When going on a trip, my wife tells me that they would make Kool-Aid and freeze part of the KoolAid to use as Ice cubes, because frozen water would water down the drinks too much. They were too frugal to buy sodas or any drinks along the way.  They also packed all their meals on a trip so that they wouldn't have to eat at a restaurant.  Too expensive.

My father-in-law had a huge garden and they would can everything: beans, pickles, fruit... you name it.  

They were always bargain hunting and coupon clipping.  They were the most frugal people I've ever met. 

BTW, my father-in-law was the local family physician and money was never an issue for them. When he died, he had over a million dollars in his IRA account.  It wasn't an issue of not being able to afford things.  That's just the way they were raised.


----------



## CakePoet (May 9, 2017)

We used to have fruit syrup frozen in syrup  bottles  ( yes ljus sirap bottles), just add water for our trips as kid, cheap and low sugared way of keeping us drinking water.  In Sweden to eat cheap, you eat falukorv,  it is useful sausages because you can add in to stews,  bake it, fry it, grill it, boil it,  I even seen  Falukorv Wellington recipes from the 70,ties.


----------



## Andy M. (May 9, 2017)

As a kid growing up, I never saw Tupperware, Ziplock, etc.  Mom used Wonder bread bags, and plastic tubs food was sold in.  She also washed out and reused plastic wrap and aluminum foil.


----------



## Mad Cook (May 9, 2017)

jd_1138 said:


> Neighbor lady said she buys ground turkey for 40 cents a pound or whatever and adds a few beef bouillon cubes to it to make it "just like real ground beef".


Oh dear!

Anyway, what's wrong with turkey mince? Turkey isn't my first choice even at Christmas but it's not bad enough to disguise.


----------



## Mad Cook (May 9, 2017)

And they think re-cycling is a new thing!
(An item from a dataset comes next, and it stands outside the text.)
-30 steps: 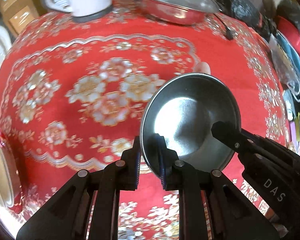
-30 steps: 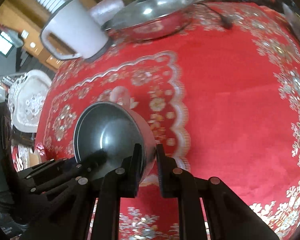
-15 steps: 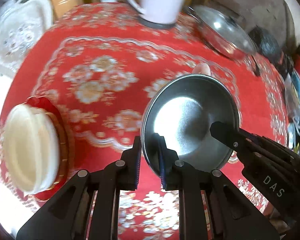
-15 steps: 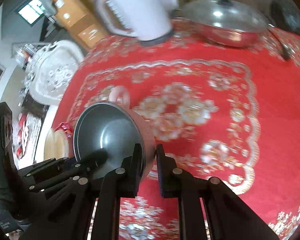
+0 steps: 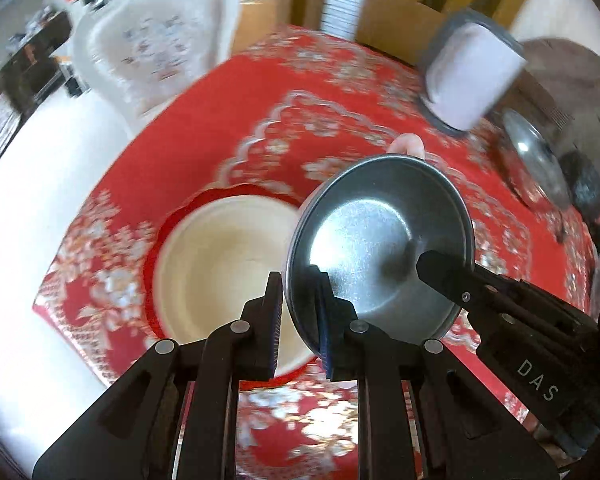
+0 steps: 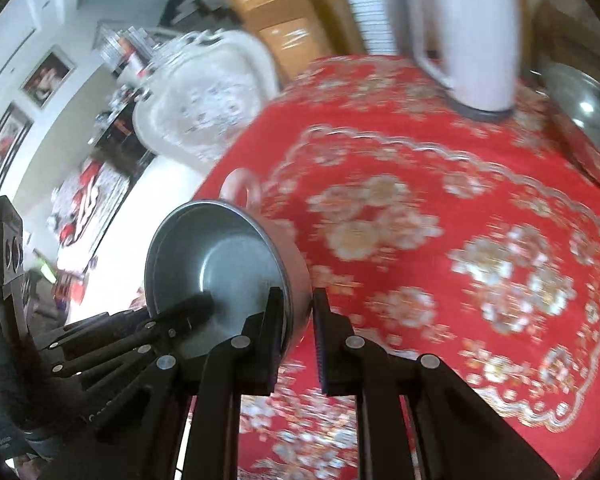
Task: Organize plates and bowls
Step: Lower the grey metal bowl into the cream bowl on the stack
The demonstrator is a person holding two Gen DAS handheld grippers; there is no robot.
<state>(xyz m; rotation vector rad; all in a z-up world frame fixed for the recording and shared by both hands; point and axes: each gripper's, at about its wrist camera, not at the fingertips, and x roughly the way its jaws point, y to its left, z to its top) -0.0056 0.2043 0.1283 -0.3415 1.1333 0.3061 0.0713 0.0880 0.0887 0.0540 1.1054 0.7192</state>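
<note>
Both grippers clamp the steel bowl (image 5: pixel 380 240) by opposite rims: the left gripper (image 5: pixel 298 320) on its near-left edge, the right gripper (image 6: pixel 298 336) on the other. The bowl hangs tilted above the red-clothed surface (image 5: pixel 228 120), just right of the cream bowl (image 5: pixel 220 272) on a red plate (image 5: pixel 156 248). The step looks like carrying it over to nest; next, level it, centre it, lower it.

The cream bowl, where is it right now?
In the left wrist view, the cream bowl sits on a red plate near the table's left edge, just left of the held steel bowl.
</note>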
As a post-WW2 baby I was used to Mother, Aunts and Grandmothers saving useful packaging, etc., so have always done it myself. But I don't go as far as to wash aluminium foil. 

My favourite aunt used to save the brown paper bags that the grocer put hand-cut cheese, loves of bread etc., in and take them with her to be re-used for her shopping next time. When they were no longer useable she tore them into strips and twisted them into spills for lighting gas rings or cigarettes. (Lighting them from the fire and crossing the kitchen to the stove to light the gas was quite hair-raising to a watching child who was taught not to play with fire!)


----------



## Mad Cook (May 9, 2017)

Tea out of a thermos flask is really disgusting so we always took a little camping stove with us on picnics so we could make fresh as required.


----------



## LPBeier (May 9, 2017)

My MIL saves all plastic and tin containers (like cookie tins, not cans) to pack stuff up for all the kids after family meals. I don't see anything wrong with that and actually send a lot of mine over to her...that way I am assured of leftovers! 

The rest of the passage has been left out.